KidPrint ID keeps vital info at your fingertips.

Parents can pick up a free card at community events, while police and city offices can now run the system themselves through the new Print & Protect grant.
For Parents
Every minute counts when a child is missing. A KidPrint ID puts the facts an officer needs—photo, physical description, fingerprint—right in your wallet.
- What’s on the card?
- Color photo, height, weight, eye and hair color
- Clean fingerprint for quick confirmation
- Simple crisis checklist on the back
- How to get a card
- Pick an event from our schedule.
- Fill out the short online form.
- Drop by the booth; we print and laminate in just minutes.
- Update the card each year as your child grows.

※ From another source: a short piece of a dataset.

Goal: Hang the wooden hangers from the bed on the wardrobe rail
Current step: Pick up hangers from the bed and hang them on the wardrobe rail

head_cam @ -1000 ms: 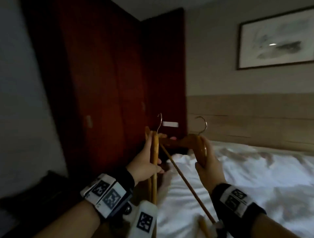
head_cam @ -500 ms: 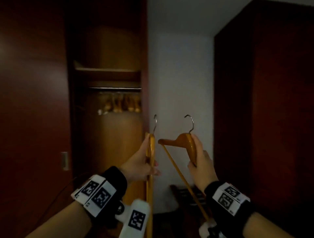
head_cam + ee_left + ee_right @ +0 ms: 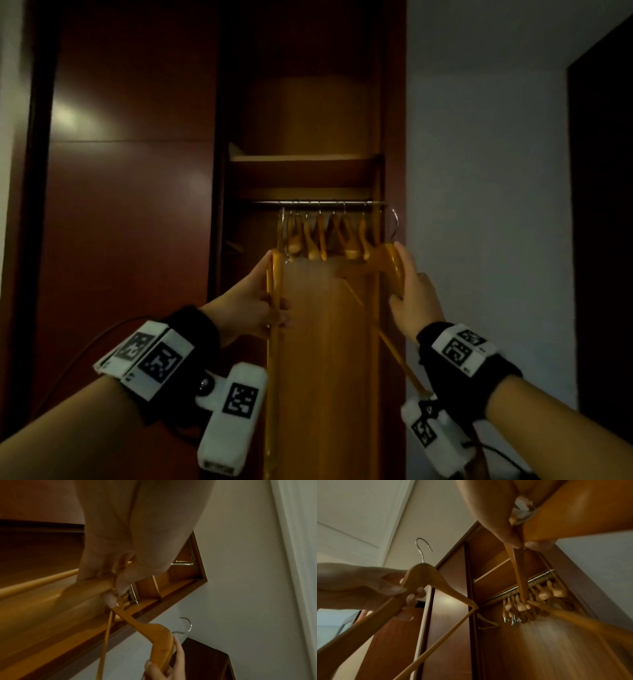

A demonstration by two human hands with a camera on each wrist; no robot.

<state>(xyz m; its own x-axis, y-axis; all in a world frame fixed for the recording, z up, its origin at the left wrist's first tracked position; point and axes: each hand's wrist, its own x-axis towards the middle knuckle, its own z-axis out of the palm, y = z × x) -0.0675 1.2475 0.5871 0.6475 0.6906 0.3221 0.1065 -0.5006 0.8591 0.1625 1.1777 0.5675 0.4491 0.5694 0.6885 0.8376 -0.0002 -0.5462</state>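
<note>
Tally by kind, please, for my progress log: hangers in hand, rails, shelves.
Wooden hangers in hand: 2, one each in left hand and right hand
Wardrobe rails: 1
Shelves: 1
Total: 4; hangers on the rail overlap, uncounted

A metal wardrobe rail point(image 3: 318, 203) runs across the open wardrobe point(image 3: 308, 342), just under a wooden shelf point(image 3: 301, 158). A tight row of wooden hangers point(image 3: 325, 236) hangs from the rail by metal hooks, bunched toward its right half, their shoulders touching or nearly so. Seen from the right wrist, small metal clips point(image 3: 513, 620) dangle below the hangers at the left of the row. The shelf's top surface is hidden from below.
</note>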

For Law-Enforcement & Municipal Partners
Parents love KidPrint, but they can’t always wait for a fair or safety day. The Print & Protect grant lets your agency run the system year-round.

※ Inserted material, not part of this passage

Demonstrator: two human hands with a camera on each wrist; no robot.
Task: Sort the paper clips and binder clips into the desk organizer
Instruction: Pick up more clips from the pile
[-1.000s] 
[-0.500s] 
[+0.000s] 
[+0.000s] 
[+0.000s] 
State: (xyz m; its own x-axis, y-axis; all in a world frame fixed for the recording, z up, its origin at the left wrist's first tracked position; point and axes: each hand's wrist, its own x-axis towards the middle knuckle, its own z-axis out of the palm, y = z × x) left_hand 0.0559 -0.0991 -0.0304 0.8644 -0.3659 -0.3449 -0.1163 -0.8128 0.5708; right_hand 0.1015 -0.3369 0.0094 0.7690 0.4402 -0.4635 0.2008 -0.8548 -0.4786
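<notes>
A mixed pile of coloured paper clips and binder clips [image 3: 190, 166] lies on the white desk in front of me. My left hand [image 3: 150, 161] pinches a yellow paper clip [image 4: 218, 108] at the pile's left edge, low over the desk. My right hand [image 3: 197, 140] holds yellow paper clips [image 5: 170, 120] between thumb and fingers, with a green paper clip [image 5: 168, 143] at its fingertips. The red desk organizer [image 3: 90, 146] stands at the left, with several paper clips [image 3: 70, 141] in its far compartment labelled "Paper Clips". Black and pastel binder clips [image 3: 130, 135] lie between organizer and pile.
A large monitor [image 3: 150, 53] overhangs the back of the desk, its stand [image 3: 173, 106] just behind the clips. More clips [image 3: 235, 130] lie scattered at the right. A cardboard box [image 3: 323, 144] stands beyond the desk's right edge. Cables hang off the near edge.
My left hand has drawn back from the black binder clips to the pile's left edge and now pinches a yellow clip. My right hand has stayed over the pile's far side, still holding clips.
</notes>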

A brief story: When the Wood County Sheriff’s Office added the KidPrint machine, deputies issued more than 1,000 cards the first summer. Families stopped by the lobby, church picnics, even farmers markets—anywhere an officer could set up a folding table and plug in a laptop.
What the grant supplies
- KidPrint printer, camera, fingerprint scanner, starter cards and ribbon
- Step-by-step setup guide and virtual training
- Ongoing tech support from Total ID Solutions ([email protected], 440-944-6000)
Your commitment
- Produce at least 100 cards a year
- Store the equipment safely and reorder supplies as needed
- Track yearly totals and email them to Justice for Sierah ([email protected])
FAQs
Is the parent card really free?
Yes. Donations and funds raised at our events cover the cost.
Do you keep my child’s data?
It is up to the individual if they want us to keep their information, which would only be used to update the cards more quickly in the future.
How long does printing take?
Less than five minutes per child.
Who fixes the gear if something breaks?
Total ID Solutions handles repairs and replacement parts.